#### WHAT THE TASK REQUIRES
Output each line of the listing exactly, though pictures are not to appear.
***
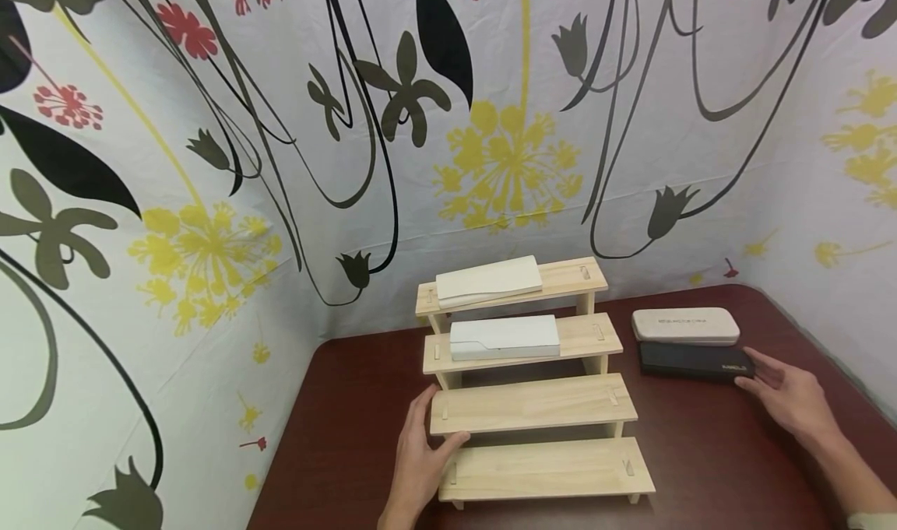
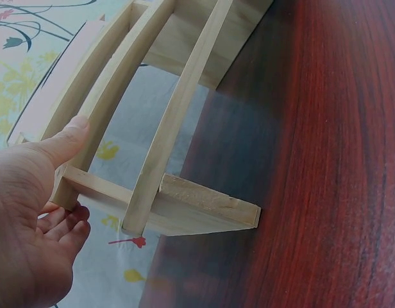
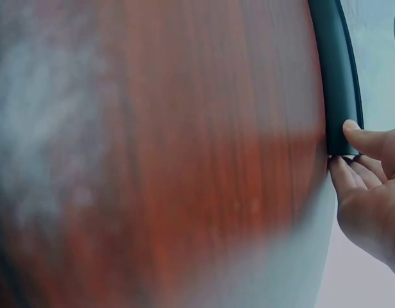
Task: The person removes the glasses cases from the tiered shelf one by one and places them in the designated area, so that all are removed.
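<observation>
Wooden rack [image 1: 532, 404] is gripped by left hand [image 1: 419, 460]; right hand [image 1: 793, 394] pinches black case [image 1: 687, 360] endwise.

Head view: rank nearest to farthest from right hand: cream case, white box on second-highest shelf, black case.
1. Black case, pinched at its end by the right hand.
2. Cream case, just behind the black one.
3. White box, left of both, on its shelf.

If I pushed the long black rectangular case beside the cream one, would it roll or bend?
The long black rectangular case probably won't roll, because its top and front look flat. Its smooth, uncreased surface suggests it's fairly stiff.
</observation>
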Motion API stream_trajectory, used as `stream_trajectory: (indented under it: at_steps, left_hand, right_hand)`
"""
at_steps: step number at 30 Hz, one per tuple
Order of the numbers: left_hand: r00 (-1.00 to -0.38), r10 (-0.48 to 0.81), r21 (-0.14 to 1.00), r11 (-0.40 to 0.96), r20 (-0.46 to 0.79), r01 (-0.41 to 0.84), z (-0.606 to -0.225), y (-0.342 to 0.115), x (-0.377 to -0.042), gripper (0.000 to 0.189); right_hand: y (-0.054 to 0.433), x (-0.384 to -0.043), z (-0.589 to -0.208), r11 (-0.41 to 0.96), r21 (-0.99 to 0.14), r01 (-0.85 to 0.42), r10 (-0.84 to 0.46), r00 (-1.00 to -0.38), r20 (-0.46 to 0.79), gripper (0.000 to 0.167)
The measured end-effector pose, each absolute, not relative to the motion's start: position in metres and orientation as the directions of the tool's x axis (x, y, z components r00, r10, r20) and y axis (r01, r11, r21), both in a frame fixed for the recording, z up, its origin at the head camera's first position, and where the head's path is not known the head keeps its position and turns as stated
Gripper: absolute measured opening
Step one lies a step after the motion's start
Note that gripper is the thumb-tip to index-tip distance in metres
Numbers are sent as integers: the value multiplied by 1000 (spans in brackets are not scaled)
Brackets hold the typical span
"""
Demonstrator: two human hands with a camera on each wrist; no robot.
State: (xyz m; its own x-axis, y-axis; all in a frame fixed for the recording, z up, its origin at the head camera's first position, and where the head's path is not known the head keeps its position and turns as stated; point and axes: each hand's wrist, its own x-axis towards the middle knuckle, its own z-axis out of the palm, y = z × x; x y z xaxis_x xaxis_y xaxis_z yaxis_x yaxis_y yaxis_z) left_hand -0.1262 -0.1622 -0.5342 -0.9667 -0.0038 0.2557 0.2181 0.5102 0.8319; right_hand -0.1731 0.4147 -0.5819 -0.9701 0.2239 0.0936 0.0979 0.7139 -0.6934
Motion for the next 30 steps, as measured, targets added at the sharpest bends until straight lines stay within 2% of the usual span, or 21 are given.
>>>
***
#### ANSWER AREA
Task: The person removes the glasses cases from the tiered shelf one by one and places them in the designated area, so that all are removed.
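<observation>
Wooden rack [image 1: 532, 404] is gripped by left hand [image 1: 419, 460]; right hand [image 1: 793, 394] pinches black case [image 1: 687, 360] endwise.

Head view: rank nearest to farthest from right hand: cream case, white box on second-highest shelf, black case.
1. Black case, pinched at its end by the right hand.
2. Cream case, just behind the black one.
3. White box, left of both, on its shelf.

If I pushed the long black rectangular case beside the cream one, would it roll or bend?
The long black rectangular case probably won't roll, because its top and front look flat. Its smooth, uncreased surface suggests it's fairly stiff.
</observation>
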Motion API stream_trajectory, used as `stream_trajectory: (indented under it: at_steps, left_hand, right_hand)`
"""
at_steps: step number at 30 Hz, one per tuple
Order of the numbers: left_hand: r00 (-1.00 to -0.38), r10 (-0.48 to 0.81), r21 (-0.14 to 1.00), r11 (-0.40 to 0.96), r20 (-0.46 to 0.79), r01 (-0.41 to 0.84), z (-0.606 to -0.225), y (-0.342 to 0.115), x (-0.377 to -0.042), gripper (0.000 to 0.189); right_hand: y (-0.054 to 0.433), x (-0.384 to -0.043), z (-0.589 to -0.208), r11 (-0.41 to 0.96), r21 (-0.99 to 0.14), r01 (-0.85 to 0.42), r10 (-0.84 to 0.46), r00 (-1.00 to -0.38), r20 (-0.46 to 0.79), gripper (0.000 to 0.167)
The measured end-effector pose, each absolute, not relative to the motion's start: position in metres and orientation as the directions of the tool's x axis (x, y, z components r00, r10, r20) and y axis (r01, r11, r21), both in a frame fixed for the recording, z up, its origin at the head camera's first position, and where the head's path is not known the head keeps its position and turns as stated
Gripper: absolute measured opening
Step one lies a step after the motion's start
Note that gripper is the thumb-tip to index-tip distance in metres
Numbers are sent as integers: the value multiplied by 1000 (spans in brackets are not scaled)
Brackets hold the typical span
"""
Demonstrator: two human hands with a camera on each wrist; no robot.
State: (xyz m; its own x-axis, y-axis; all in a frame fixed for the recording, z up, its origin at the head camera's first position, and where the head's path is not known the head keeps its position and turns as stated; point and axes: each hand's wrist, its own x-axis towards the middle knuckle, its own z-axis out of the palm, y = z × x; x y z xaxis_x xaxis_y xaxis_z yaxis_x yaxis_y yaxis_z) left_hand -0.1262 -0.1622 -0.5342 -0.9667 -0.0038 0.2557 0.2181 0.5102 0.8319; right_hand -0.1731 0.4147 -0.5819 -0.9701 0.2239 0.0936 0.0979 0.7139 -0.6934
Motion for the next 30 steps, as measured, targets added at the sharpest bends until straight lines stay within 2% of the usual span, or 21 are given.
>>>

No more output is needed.